In about 3 hours Candis and I will be running the Skirt Chaser 5K in Denver which means that our house has been filled with more trash talk than a garbage symposium. For those of you not familiar with the Skirt Chaser race series the ‘skirts’ get a 3 minute head start over the ‘skirt chasers’ which is going to make things interesting. At the Bolder Boulder 10K I beat Candis by 5 minutes, which would seem to translate to a 2½ minute advantage in a 5K, meaning that she would beat me. Of course I’m still confident that I’ll prevail but only time will tell.
I wanted to get this post up today because there have been numerous attempts at sabotage this afternoon and I am pretty sure that Candis might resort to poisoning me. So if I don’t show up with a gloating post on Monday then you’ll all know that it’s because Candis poisoned me, call the police.
Thus far today I’ve brought Candis a piece of cheesecake, added slow romantic songs into her running playlist, attempted to drain the battery in her Garmin and engaged in some psychological warfare by telling her that she’s really looking old. I’ve also advised her that her race strategy should be to start out nice and slow and then finish slower, but I don’t think she was buying it.
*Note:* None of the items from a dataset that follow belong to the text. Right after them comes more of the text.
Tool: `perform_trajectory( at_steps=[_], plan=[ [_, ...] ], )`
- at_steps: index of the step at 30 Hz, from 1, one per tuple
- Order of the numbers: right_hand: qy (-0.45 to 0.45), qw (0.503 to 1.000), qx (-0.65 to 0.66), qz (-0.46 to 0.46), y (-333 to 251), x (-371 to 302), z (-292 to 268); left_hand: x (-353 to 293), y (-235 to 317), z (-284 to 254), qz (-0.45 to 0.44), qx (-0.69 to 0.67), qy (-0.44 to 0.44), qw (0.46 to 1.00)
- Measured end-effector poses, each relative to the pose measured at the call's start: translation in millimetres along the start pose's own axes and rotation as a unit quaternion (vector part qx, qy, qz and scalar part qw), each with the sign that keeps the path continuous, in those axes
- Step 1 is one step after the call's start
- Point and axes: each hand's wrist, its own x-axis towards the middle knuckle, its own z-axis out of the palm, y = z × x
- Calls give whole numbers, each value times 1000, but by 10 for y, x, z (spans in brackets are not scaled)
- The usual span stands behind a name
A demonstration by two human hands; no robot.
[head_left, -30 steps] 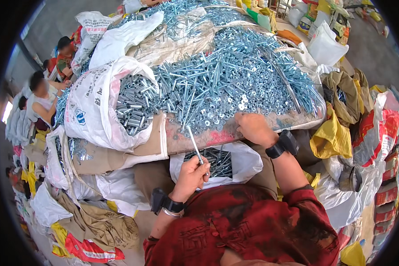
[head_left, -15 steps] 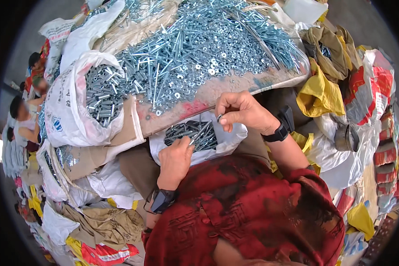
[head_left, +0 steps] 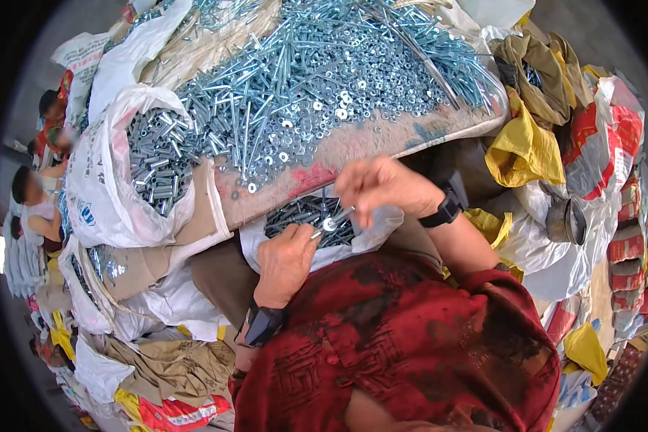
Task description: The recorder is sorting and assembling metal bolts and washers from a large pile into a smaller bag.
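My left hand [head_left: 286,263] is closed around a metal bolt, which points up and to the right from its fingertips. A shiny round washer [head_left: 329,225] shows at the bolt, between my two hands. Over the bolt's far end is my right hand [head_left: 389,191], fingers curled and smeared by motion; what they grip cannot be made out. Below both hands, a white sack [head_left: 250,237] in my lap stands open, filled with finished-looking anchor bolts [head_left: 295,214].
A table board [head_left: 417,133] ahead carries a heap of long bolts [head_left: 288,65] and many loose washers and nuts [head_left: 367,90]. At left, a white sack [head_left: 97,180] holds metal sleeves [head_left: 162,162]. Yellow cloth [head_left: 525,147] and a metal tin [head_left: 567,222] lie right. People [head_left: 39,205] sit far left.
My right hand has moved slightly left and down toward the left hand's bolt. A washer now shows at the bolt. My left hand stays nearly in place.
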Motion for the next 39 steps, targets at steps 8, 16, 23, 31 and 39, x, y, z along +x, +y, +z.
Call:
perform_trajectory(
  at_steps=[8, 16, 23, 31, 39],
  plan=[
    [494, 433, -748, -90, -160, -104, -1127, -118, -222, 165, -190, -281, -18, 940],
    [504, 415, -757, -10, -201, -97, -1091, -54, -25, 86, -168, -222, -57, 959],
    [483, 447, -753, 10, -278, -127, -1243, -69, 18, 7, -160, -214, -45, 963],
    [485, 445, -752, -31, -175, -55, -1220, -100, 17, 75, -149, -261, -37, 953],
    [420, 426, -796, -96, -127, 227, -932, -92, -38, 78, -179, -266, -49, 946]
  ],
)
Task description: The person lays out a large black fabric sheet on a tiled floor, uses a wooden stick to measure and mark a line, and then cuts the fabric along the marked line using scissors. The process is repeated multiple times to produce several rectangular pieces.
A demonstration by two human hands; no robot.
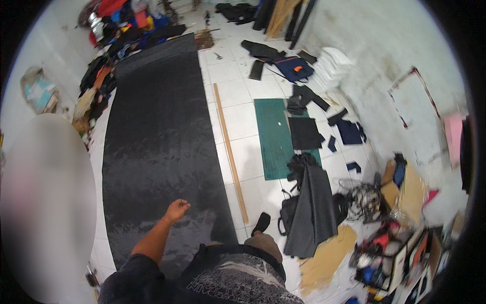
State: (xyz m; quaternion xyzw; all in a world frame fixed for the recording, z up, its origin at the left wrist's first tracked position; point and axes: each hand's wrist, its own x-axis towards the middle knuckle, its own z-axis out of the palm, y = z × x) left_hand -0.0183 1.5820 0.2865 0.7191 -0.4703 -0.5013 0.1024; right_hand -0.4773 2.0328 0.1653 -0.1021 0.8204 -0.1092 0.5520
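Note:
A long sheet of black fabric lies spread on the white tiled floor, running from my body to the far end. My left hand is over its near part, fingers curled together. Whether anything small is in those fingers cannot be made out, nor whether they touch the sheet. My right hand does not show. Just right of the sheet lies a long wooden stick. My foot in a dark shoe is near the stick's close end.
A green cutting mat lies right of the stick, partly under black fabric pieces. A folded dark sheet and coiled cable are nearer. Piled cloth lies far left, rolls lean far right. A blurred patch covers the left side.

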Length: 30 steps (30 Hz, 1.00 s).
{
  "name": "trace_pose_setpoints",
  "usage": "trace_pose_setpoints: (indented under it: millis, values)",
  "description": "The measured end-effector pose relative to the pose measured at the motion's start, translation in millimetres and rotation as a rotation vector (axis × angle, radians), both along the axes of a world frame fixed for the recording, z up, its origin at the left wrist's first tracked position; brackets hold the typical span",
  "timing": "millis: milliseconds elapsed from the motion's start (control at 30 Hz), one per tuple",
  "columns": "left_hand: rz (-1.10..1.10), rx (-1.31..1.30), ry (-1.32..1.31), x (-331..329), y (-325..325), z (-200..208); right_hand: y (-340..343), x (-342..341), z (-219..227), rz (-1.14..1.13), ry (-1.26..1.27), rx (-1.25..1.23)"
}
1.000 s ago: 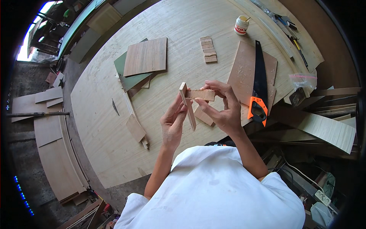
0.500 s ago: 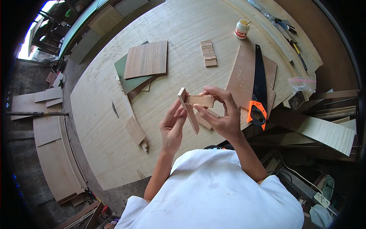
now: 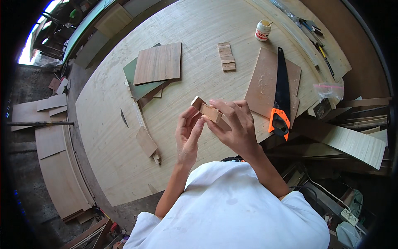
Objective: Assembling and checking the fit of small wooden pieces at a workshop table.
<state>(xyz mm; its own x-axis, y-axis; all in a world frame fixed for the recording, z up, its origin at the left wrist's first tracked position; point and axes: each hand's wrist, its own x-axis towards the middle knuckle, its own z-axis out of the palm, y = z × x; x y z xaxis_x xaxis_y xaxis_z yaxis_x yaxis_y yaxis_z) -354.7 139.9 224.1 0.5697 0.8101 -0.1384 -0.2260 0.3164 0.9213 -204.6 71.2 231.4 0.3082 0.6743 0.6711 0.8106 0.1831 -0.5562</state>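
Above the near part of the table, both hands hold small pieces of wood together. My left hand (image 3: 188,135) is closed around a thin flat wooden piece (image 3: 197,101), whose pale end points up and away. My right hand (image 3: 237,126) pinches a small wooden block (image 3: 212,113) with a rough edge between thumb and fingers. The block touches the flat piece or lies right against it; the fingers partly hide where they meet. Farther off on the table lies a row of little wooden blocks (image 3: 226,56) set side by side.
An orange-handled hand saw (image 3: 283,89) rests on brown boards (image 3: 262,83) at the right. Behind it stands an open white jar (image 3: 263,30) with a stick in it. Stacked panels (image 3: 158,63) and thin strips (image 3: 146,141) lie at the left on the round-edged pale table (image 3: 107,166).
The wooden pieces have turned between my hands; the block now tilts down toward me. My right hand has shifted left, closer to the left hand, covering more of the pieces.
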Motion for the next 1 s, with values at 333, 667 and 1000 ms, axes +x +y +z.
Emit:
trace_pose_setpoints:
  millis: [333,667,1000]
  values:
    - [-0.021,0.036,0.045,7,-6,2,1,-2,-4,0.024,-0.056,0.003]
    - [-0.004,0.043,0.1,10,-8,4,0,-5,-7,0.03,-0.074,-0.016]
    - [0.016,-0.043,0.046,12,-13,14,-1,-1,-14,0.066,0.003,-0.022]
For her part, Candis has made me lunch which turned out to be a little spicy and has left my favorite pair of running underwear at the bottom of the dirty laundry hamper. The joke is on her though because I’m still going to wear them.
In the vein of equal time for opposing views I offered that she could add anything to this post or even write a post of her own. Her response was “Just tell them I’m going to kick your a$$!” Yes dear, that’s a pretty good joke, I’ll be sure to include it.
The only thing left to do is figure out what the loser has to do for the winner. Naturally I’ve got some ideas, but feel free to leave your suggestions in the comments.